If the plan could be accepted, it might be the beginning of real progress in disarmament. The Secretary General's plea to the Soviets to consider this, as well as Secretary Dulles' apparent willingness to cut flights and allay some of the Soviet's apparent fears, must mean that our Strategic Air Command believes that a U. N. patrol might be efficacious. One expects the first reaction from Moscow by Messrs. Khruschev and Gromyko to be a negative one, but perhaps we can hope for second thoughts and a more acquiescent attitude on the part of the Soviet representative in the Security Council.

The problem of the most effective psychology to be used in prison institutions was highlighted by the recent riot of some inmates in New York's Women's House of Detention. A high departmental officer, testifying against his chief, Correction Commissioner Anna Kross, made the revealing remark: Mrs. Kross is more sympathetic to inmates than to her officers, and the high brass of the department is angry at this."He also added that officers in the House of Detention were "burning mad" because Mrs. Kross had not punished the inmates who started the disturbance which ultimately involved 40 women.

It seems to me that Mrs. Kross has a right to expect her officers, above everything else, to be concerned about the prisoners in their care. Brutality does not help rehabilitation. It is true that the House of Detention, which was designed merely to house prisoners temporarily until sentence is passed, has been forced to serve as an actual prison. It is badly overcrowded, women have been kept there for long periods of time and the conditions, while somewhat improved, are very much less than ideal.
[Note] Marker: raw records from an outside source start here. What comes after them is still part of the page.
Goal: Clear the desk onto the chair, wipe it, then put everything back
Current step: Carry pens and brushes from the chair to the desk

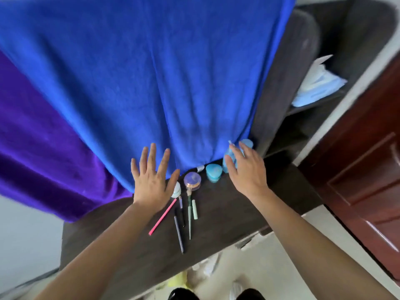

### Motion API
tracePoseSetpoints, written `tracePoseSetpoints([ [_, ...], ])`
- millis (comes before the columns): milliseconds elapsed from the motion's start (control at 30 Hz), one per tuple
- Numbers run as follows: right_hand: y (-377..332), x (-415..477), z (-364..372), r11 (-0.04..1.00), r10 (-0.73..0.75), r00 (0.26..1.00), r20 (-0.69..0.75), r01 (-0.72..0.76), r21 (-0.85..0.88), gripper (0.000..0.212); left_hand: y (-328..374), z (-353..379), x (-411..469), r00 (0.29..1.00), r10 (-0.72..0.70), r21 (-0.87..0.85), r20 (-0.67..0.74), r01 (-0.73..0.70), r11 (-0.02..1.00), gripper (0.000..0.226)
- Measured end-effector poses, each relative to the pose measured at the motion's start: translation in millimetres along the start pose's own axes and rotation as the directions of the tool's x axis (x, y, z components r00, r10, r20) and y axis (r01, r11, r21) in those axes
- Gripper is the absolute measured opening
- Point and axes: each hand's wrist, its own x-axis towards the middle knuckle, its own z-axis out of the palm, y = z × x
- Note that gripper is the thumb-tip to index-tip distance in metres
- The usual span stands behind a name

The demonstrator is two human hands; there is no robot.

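On the dark wood-grain desk (238,215) in front of us, a small group of cosmetics lies near the far edge. It is made up of a round jar with a lilac lid (192,180), a teal rounded-triangle compact (213,173), a pale blue plastic bottle (229,159) and a small white tube (200,168). Nearer to us lie a thin pink stick (162,217), a dark purple pencil (179,234), a slim green brush (190,219) and a short pale green tube (195,210), roughly side by side.

Our left hand (151,180) is held flat with the fingers spread and straight, grasping nothing. It lies over the hem of the wide bright blue cloth (140,72), and its thumb is beside a small white-and-blue egg-shaped item (176,189). Our right hand (246,169) reaches over the pale blue plastic bottle with thumb and fingers on either side of it. We cannot tell whether it actually grips the bottle.

A purple velvet cloth (43,148) hangs to the left of the blue one. The grey upholstered chair (300,68) stands beyond the desk's right end and holds white and pale blue sheets (318,85).
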Motion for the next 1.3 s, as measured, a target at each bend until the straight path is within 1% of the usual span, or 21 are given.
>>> tracePoseSetpoints([
  [33,6,-4,-18,0.998,-0.030,0.994,-0.105,0.024,-0.061,0.046,12,-6,13,0.995,0.098,0.014,-0.029,-0.098,0.995,0.065],
  [67,14,-11,-35,0.994,-0.029,0.983,-0.182,0.010,-0.105,0.048,25,-11,25,0.982,0.181,0.021,-0.063,-0.180,0.984,0.064],
  [133,32,-33,-66,0.984,0.054,0.959,-0.279,-0.098,-0.148,0.055,55,-17,46,0.945,0.293,0.003,-0.146,-0.295,0.955,0.063],
  [200,51,-65,-92,0.958,0.161,0.918,-0.362,-0.234,-0.167,0.060,92,-18,58,0.903,0.375,-0.040,-0.208,-0.391,0.920,0.062],
  [267,68,-107,-115,0.911,0.253,0.872,-0.419,-0.360,-0.200,0.063,137,-17,60,0.855,0.471,-0.071,-0.215,-0.495,0.866,0.063],
  [400,98,-213,-162,0.778,0.406,0.762,-0.504,-0.578,-0.248,0.064,242,-17,27,0.775,0.617,-0.163,-0.136,-0.632,0.758,0.070],
  [467,112,-273,-190,0.717,0.436,0.713,-0.549,-0.644,-0.268,0.063,297,-22,-3,0.709,0.697,-0.231,-0.113,-0.700,0.675,0.073],
  [533,130,-334,-224,0.646,0.467,0.638,-0.612,-0.719,-0.257,0.064,356,-33,-40,0.623,0.774,-0.275,-0.115,-0.768,0.578,0.075],
  [600,145,-392,-252,0.576,0.504,0.549,-0.667,-0.789,-0.215,0.065,409,-46,-82,0.535,0.833,-0.311,-0.141,-0.823,0.476,0.075],
  [633,155,-430,-269,0.531,0.528,0.488,-0.695,-0.829,-0.179,0.066,446,-54,-111,0.485,0.858,-0.324,-0.170,-0.850,0.416,0.075],
  [667,161,-452,-278,0.505,0.540,0.451,-0.710,-0.849,-0.155,0.067,468,-58,-129,0.461,0.869,-0.335,-0.181,-0.859,0.387,0.075],
  [700,165,-466,-283,0.495,0.542,0.433,-0.720,-0.857,-0.142,0.067,482,-60,-141,0.455,0.870,-0.341,-0.189,-0.861,0.376,0.074],
  [800,190,-555,-310,0.395,0.625,0.333,-0.706,-0.915,-0.082,0.071,564,-68,-215,0.362,0.911,-0.338,-0.198,-0.898,0.283,0.075],
  [867,209,-615,-330,0.338,0.666,0.290,-0.687,-0.939,-0.069,0.073,616,-71,-267,0.299,0.938,-0.332,-0.178,-0.915,0.228,0.076],
  [967,232,-691,-359,0.261,0.705,0.220,-0.674,-0.964,-0.041,0.074,678,-77,-337,0.250,0.960,-0.371,-0.127,-0.910,0.187,0.077],
  [1000,237,-711,-367,0.237,0.721,0.184,-0.668,-0.971,-0.012,0.074,692,-77,-357,0.237,0.966,-0.389,-0.103,-0.904,0.180,0.077],
  [1067,251,-746,-381,0.196,0.738,0.119,-0.664,-0.980,0.043,0.075,718,-77,-390,0.196,0.978,-0.430,-0.070,-0.891,0.148,0.078],
  [1167,284,-784,-400,0.147,0.751,0.085,-0.655,-0.988,0.040,0.076,763,-69,-424,0.136,0.990,-0.478,-0.040,-0.873,0.100,0.077],
  [1300,333,-816,-410,0.077,0.767,0.005,-0.642,-0.993,0.085,0.076,828,-50,-450,0.087,0.996,-0.519,-0.027,-0.853,0.061,0.081],
])
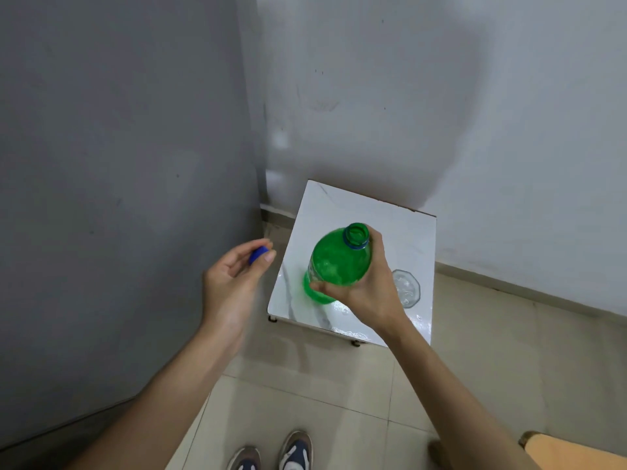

I can therefore imagine what a difficult task faces the officers and the staff.

At the same time, I do not think that Mrs. Kross is unaware of the fact that the officers are dealing with extremely difficult people—bad people, emotionally disturbed people, people of low intelligence, as well as some of high intelligence who have unfortunately allowed themselves to sink into bad ways. No one is always wise, and it is quite possible that some of Mrs. Kross' ways of handling both the inmates and her staff are not always the best. But few people are more honestly devoted than she to improving conditions for both staff and inmates and to seeing that whatever can be done for rehabilitation is put into effect. We cannot want our prison institutions to be simply places of incarceration from which people go out hating society and their fellow human beings more than they did before they went in.

E.R.

(COPYRIGHT, 1958, BY UNITED FEATURE SYNDICATE, INC.)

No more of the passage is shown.